## Exercise goal
Looking at the data below, report how many lines contain "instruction", with no other words.

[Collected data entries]
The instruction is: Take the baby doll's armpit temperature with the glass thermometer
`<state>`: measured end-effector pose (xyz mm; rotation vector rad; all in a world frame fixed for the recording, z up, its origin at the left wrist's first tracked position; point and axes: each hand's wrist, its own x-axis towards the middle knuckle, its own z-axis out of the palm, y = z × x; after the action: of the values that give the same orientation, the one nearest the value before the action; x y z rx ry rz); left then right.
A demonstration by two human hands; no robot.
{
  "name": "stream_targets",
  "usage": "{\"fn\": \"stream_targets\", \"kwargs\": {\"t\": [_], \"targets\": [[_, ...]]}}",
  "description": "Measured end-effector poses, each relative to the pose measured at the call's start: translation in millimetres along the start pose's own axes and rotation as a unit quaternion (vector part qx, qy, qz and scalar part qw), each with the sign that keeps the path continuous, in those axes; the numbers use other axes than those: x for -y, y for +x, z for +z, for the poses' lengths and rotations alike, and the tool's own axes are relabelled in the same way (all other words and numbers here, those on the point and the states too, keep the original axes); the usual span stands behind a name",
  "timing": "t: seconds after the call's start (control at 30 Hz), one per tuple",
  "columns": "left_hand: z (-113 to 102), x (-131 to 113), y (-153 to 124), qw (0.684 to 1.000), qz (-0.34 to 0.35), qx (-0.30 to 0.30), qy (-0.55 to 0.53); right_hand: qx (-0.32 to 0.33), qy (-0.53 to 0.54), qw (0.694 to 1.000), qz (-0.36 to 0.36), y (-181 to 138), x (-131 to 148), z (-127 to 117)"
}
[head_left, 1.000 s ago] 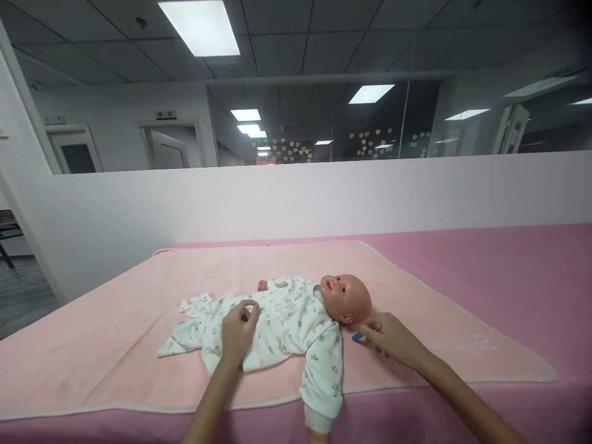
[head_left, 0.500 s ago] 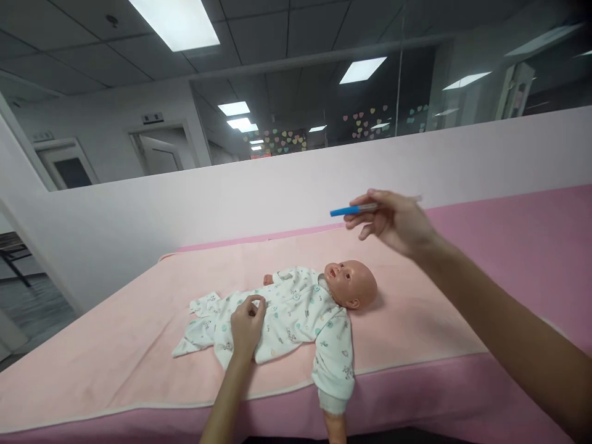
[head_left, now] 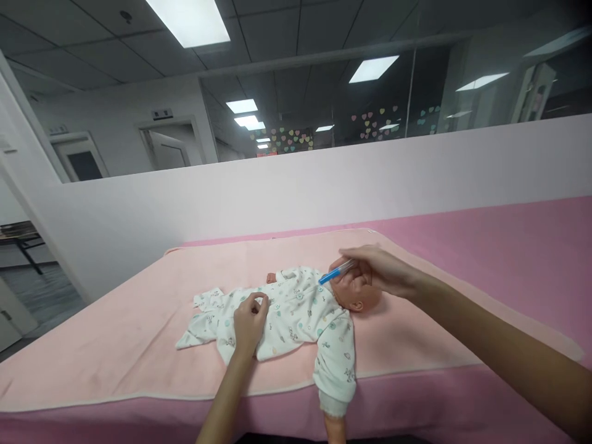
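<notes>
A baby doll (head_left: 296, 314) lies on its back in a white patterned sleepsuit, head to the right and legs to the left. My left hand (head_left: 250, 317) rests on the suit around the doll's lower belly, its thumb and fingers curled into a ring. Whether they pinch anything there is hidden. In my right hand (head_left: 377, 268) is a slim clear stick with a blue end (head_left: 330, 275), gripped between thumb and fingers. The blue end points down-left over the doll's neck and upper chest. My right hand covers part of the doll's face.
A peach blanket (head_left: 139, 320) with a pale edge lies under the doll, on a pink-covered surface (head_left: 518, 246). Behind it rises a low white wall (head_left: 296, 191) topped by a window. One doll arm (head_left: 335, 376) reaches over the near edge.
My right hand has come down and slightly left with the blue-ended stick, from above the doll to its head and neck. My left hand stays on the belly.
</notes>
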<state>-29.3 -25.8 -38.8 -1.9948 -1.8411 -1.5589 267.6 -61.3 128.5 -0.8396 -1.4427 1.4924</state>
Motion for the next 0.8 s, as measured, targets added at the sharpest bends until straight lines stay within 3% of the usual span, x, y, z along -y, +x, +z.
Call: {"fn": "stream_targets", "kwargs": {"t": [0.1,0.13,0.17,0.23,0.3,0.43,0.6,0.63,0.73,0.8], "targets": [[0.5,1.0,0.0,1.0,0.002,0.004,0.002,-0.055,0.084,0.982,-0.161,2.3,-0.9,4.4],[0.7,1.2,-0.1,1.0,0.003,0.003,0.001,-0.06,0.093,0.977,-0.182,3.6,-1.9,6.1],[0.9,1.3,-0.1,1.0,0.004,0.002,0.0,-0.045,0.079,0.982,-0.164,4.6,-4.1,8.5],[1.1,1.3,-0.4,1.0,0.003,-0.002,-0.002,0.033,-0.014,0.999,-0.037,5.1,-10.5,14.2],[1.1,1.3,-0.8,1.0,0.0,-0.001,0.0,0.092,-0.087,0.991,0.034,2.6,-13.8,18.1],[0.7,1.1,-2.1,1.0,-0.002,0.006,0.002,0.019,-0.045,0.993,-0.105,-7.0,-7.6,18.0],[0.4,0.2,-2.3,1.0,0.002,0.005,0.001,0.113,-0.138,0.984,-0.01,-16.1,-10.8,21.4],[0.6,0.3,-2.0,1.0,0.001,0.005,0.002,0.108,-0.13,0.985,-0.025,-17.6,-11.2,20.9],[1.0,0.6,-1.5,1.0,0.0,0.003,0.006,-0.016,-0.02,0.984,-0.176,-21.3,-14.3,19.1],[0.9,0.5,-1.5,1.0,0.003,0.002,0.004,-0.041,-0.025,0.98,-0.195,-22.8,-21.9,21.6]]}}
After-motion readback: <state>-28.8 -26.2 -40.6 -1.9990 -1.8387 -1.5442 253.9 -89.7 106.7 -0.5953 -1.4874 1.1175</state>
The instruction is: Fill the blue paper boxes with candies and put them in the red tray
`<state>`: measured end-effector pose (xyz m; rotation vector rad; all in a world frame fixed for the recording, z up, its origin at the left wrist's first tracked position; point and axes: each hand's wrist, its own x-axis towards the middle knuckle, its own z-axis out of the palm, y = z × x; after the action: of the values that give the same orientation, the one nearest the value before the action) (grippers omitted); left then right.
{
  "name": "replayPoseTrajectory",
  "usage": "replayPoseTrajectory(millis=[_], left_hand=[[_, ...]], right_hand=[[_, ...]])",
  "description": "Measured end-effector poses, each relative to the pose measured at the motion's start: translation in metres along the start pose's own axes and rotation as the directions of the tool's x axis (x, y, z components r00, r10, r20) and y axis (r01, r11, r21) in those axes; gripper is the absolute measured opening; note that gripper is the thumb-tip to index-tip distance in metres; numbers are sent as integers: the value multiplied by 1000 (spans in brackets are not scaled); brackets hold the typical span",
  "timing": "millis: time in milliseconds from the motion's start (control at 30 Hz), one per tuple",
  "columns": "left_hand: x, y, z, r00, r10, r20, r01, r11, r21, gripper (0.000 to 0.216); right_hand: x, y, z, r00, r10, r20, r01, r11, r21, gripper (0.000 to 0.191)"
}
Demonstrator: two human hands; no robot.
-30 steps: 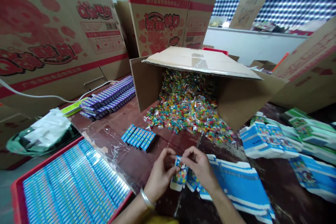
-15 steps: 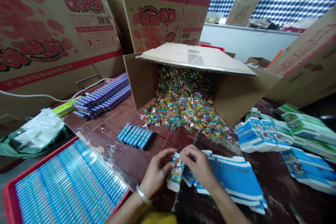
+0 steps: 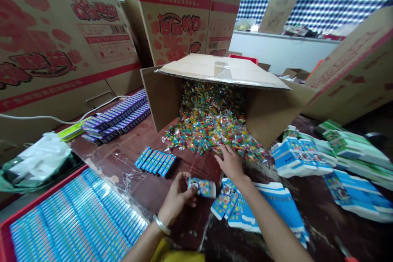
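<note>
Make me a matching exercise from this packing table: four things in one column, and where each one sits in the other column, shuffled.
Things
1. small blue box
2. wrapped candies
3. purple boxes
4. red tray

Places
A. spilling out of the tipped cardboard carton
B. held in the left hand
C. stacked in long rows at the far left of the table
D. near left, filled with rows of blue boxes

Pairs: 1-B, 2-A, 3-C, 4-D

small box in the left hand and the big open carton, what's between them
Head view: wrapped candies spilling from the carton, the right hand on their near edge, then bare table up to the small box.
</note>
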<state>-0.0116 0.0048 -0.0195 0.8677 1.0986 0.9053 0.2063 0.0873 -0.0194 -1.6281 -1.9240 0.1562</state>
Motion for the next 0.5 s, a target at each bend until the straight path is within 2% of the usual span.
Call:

## Output of the exercise
2